Given the conservative-leaning U.S. Supreme Court and unclear fate of Roe v. Wade, the fight to protect a woman’s right to abortion continues to be waged at the federal level and in Rhode Island. On March 7, Rhode Island’s House of Representatives voted 44-30 to protect legal abortion at the state level in case Roe is overturned. The legislation prohibits government regulation of an abortion “prior to fetal viability” — the stage at which the fetus can survive outside of the womb, either independently or with “artificial support.” After this window, abortion would be banned unless deemed necessary for the woman’s health or survival. The legislation must be approved by the state Senate before it is enacted into law.

While abortion rights activists get to celebrate this incremental victory, many, including anti-abortion activists and members of the Roman Catholic Church, are expectedly disappointed. The legislation’s proposed overturning of the 1970s “quick child law” is a point of particular contention for these individuals. The law protects pregnant women and their fetuses by classifying actions that result in “the willful killing of an unborn quick child” as manslaughter. Opponents of abortion warn against the repeal of the state’s only protection of an ‘unborn child’ terminated as a result of a physical attack upon the mother. Meanwhile, abortion rights advocates argue that the “quick child law,” also known as the fetal homicide law, is just a strategy to advance the anti-abortion agenda by granting fetuses separate personhood rights.
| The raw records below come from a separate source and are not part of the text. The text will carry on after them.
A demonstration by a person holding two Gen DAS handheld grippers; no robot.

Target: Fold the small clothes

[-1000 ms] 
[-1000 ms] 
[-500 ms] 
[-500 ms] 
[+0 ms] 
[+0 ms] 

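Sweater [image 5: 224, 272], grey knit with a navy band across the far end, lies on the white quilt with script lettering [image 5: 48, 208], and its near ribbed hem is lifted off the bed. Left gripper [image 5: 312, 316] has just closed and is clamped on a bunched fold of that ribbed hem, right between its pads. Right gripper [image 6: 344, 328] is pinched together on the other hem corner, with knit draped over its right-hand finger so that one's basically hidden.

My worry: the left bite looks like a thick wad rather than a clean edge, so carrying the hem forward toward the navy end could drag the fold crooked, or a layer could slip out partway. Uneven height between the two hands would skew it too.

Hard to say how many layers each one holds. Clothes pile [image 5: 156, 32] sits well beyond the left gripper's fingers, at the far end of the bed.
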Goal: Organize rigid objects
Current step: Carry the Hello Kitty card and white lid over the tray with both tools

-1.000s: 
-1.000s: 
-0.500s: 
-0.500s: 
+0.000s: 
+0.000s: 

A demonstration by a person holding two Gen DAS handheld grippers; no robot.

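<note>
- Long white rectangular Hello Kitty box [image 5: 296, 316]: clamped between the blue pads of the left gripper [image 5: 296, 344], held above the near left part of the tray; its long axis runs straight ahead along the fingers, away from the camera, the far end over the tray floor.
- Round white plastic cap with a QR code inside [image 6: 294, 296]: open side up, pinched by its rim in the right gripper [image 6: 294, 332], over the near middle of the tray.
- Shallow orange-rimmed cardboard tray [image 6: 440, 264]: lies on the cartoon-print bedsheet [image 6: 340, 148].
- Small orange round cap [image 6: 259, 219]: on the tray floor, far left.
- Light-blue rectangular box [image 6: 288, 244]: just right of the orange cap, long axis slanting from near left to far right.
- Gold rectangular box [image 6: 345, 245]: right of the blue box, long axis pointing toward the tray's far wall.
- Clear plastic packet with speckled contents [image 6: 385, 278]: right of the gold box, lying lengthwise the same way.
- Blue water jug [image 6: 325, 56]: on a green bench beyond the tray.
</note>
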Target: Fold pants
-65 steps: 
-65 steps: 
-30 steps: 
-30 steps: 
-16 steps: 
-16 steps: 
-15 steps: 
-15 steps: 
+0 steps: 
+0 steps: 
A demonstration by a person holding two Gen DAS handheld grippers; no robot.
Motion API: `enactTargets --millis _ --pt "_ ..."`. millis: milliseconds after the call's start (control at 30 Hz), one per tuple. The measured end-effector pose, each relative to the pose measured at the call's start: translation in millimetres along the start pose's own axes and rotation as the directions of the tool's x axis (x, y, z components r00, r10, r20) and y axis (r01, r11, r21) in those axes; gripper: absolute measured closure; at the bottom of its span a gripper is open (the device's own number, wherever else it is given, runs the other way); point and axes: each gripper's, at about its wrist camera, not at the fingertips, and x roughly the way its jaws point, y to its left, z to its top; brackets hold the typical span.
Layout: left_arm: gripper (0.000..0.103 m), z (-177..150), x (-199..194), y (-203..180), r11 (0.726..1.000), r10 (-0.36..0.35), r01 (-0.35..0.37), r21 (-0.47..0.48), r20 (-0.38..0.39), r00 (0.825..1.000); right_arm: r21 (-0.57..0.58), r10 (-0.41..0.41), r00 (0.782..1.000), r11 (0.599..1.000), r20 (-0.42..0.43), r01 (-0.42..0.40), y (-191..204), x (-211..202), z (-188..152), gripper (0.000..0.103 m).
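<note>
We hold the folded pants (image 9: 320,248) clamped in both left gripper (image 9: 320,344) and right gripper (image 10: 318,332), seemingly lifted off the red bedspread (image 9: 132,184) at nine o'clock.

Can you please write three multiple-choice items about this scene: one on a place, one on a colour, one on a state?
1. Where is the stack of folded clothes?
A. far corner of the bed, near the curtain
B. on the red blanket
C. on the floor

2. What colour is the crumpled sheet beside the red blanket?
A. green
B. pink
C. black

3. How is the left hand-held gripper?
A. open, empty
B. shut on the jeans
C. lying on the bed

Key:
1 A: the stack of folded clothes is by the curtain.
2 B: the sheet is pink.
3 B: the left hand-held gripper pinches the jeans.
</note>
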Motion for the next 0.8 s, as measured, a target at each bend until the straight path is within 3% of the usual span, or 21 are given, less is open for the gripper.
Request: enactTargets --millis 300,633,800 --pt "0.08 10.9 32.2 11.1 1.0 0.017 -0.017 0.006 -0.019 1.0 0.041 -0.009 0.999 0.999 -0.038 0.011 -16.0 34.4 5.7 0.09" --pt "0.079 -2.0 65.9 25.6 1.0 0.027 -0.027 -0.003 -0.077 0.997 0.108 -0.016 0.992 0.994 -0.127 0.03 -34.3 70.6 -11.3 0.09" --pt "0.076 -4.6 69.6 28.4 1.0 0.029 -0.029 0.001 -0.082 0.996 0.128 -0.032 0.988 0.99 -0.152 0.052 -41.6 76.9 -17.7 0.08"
Rhode Island’s fetal homicide law sheds light on a complicated question: Should the assault or murder of a pregnant woman be counted as two separate crimes? In 2004, then President George W. Bush thought so when he signed “Laci and Connor’s Law,” following the murder of Laci Patterson, then eight-months pregnant, by her husband Scott Peterson. Peterson was charged for murder on two counts for both Laci and her unborn son. The federal act stated that any harm inflicted upon a pregnant woman that also causes either death or bodily injury to the child would be held legally accountable for two separate crimes.

Many would agree that the injury or murder of a pregnant woman is in its own category of immorality. However, many pro-choice advocates view Bush’s legislation as a crafty method to extend separate personhood rights to fetuses. This strategy justifies the “abortion is murder” argument and weakens the case for a woman’s right to choose. How do we assert that the assault or murder of a pregnant woman deserves special punishment while being wary of fueling the anti-abortion movement through granting fetal personhood rights?           

The Supreme Court’s 1992 decision in Planned Parenthood of Southern Pennsylvania v. Casey created a framework that established the grounds for punishment for the assault of a pregnant woman. In summary, Casey evaluated the following provisions in a Pennsylvania law: a 24-hour waiting period before a pregnant woman could receive an abortion, the ability to try and persuade a woman to choose birth over an abortion, the need for parental consent for minors and the requirement that a married woman notify her spouse prior to receiving an abortion.

Through its decision in Casey, the Court upheld the most crucial provision of Roe v. Wade — a woman’s right to terminate her pregnancy before viability. But the case did not grant abortion advocates everything they wished for: It removed the trimester framework set in Roe, thus allowing regulation of abortion throughout a woman’s pregnancy and not just in the final two trimesters. At the same time, the Court instituted the powerful stipulation that no one can place an “undue burden” on the woman’s decision to give birth or to have an abortion. Therefore, even with the unfortunate dismantling of the trimester rule, the “undue burden” provision prevents the government from completely denying a woman’s right to decide the fate of her pregnancy. Thus, Casey ultimately places great emphasis on the central principle that a woman has the final authority over her pregnancy.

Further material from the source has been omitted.